## EXERCISE
Write out only the opening lines of the entries, through the line with "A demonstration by".

## DATA EXTRACT

Start of Block

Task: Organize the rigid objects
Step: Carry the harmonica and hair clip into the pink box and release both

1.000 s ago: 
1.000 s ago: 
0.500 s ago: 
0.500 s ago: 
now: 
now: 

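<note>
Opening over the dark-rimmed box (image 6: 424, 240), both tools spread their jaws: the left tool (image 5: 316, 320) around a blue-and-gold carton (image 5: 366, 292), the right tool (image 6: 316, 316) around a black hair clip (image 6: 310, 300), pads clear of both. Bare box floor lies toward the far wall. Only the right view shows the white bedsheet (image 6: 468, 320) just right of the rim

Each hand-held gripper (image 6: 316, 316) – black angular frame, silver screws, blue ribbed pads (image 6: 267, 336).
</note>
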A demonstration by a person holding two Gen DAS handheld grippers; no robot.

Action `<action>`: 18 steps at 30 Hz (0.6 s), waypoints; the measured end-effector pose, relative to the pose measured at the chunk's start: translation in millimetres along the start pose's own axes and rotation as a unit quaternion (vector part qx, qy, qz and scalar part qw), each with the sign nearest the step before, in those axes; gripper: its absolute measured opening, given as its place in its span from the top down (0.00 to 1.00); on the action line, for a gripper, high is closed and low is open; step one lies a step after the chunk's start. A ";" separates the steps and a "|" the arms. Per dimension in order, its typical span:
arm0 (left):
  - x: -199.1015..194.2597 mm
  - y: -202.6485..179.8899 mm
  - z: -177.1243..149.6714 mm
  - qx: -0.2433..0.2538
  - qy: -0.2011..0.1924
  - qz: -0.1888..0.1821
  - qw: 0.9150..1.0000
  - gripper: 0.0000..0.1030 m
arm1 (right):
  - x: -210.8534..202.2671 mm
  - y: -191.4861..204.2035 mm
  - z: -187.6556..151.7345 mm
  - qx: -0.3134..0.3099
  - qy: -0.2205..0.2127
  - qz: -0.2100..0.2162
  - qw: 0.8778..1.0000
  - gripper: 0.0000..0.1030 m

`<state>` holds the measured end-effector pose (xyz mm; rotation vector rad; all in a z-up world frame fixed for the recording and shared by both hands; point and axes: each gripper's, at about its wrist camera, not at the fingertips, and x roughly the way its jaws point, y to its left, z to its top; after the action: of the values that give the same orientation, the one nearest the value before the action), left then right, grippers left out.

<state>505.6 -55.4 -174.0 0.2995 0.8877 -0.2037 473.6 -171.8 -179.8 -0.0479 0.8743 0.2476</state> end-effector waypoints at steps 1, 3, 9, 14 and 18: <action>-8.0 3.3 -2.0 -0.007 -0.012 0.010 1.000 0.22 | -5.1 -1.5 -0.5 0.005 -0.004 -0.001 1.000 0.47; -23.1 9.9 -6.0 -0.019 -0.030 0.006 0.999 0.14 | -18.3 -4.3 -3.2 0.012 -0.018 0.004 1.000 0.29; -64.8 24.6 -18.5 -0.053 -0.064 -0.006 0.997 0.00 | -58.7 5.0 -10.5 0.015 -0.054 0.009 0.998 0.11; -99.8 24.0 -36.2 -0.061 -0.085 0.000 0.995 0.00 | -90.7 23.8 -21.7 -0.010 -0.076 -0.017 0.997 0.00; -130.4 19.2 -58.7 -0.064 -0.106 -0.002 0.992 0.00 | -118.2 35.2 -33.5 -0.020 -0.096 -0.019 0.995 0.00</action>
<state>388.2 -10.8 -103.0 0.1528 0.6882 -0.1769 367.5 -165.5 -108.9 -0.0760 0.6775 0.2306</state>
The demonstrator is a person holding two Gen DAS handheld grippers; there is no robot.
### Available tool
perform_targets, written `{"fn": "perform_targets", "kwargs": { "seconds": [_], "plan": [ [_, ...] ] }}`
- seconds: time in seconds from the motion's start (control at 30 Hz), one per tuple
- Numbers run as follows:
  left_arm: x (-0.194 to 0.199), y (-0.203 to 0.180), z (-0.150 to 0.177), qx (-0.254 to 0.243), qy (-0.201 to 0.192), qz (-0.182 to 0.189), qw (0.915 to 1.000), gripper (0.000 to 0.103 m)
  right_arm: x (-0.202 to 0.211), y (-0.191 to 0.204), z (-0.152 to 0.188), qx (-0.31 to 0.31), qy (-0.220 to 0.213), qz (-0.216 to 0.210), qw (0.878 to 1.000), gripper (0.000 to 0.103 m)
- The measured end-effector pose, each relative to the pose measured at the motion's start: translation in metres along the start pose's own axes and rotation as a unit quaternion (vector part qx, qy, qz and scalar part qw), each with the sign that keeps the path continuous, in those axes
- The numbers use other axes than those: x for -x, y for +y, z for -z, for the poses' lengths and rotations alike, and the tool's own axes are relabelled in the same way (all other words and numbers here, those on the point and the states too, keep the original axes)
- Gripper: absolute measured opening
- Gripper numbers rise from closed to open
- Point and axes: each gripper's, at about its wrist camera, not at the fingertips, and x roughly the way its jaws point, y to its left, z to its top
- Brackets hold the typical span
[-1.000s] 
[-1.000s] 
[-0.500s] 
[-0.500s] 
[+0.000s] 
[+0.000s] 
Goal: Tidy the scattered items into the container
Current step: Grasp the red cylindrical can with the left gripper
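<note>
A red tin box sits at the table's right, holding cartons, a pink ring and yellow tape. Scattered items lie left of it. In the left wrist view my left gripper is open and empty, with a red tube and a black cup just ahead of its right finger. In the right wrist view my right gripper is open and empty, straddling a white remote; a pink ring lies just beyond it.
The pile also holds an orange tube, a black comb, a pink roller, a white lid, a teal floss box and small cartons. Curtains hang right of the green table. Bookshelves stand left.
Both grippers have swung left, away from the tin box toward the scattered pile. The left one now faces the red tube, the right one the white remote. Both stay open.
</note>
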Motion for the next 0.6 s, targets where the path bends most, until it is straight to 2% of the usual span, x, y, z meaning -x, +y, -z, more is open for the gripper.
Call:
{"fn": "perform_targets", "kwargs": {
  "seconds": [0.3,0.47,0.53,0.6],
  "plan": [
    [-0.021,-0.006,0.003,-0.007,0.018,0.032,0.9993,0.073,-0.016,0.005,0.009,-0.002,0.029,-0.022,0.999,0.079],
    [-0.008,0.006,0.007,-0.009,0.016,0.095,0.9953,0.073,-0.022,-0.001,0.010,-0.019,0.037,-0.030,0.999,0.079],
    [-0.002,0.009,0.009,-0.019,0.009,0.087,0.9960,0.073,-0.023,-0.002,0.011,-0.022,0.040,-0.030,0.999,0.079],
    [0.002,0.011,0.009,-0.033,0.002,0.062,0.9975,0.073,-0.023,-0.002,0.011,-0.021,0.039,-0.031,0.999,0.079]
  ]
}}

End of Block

## RESPONSE TO THE TASK
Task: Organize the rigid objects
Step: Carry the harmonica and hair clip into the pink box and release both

1.000 s ago: 
1.000 s ago: 
0.500 s ago: 
0.500 s ago: 
now: 
now: 

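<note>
Opening over the dark-rimmed box (image 6: 424, 240), both tools spread their jaws: the left tool (image 5: 316, 320) around a blue-and-gold carton (image 5: 366, 292), the right tool (image 6: 316, 316) around a black hair clip (image 6: 310, 300), pads clear of both. Bare box floor lies toward the far wall. Only the right view shows the white bedsheet (image 6: 468, 320) just right of the rim

Each hand-held gripper (image 6: 316, 316) – black angular frame, silver screws, blue ribbed pads (image 6: 267, 336).
</note>
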A demonstration by a person holding two Gen DAS handheld grippers; no robot.

This answer is now complete.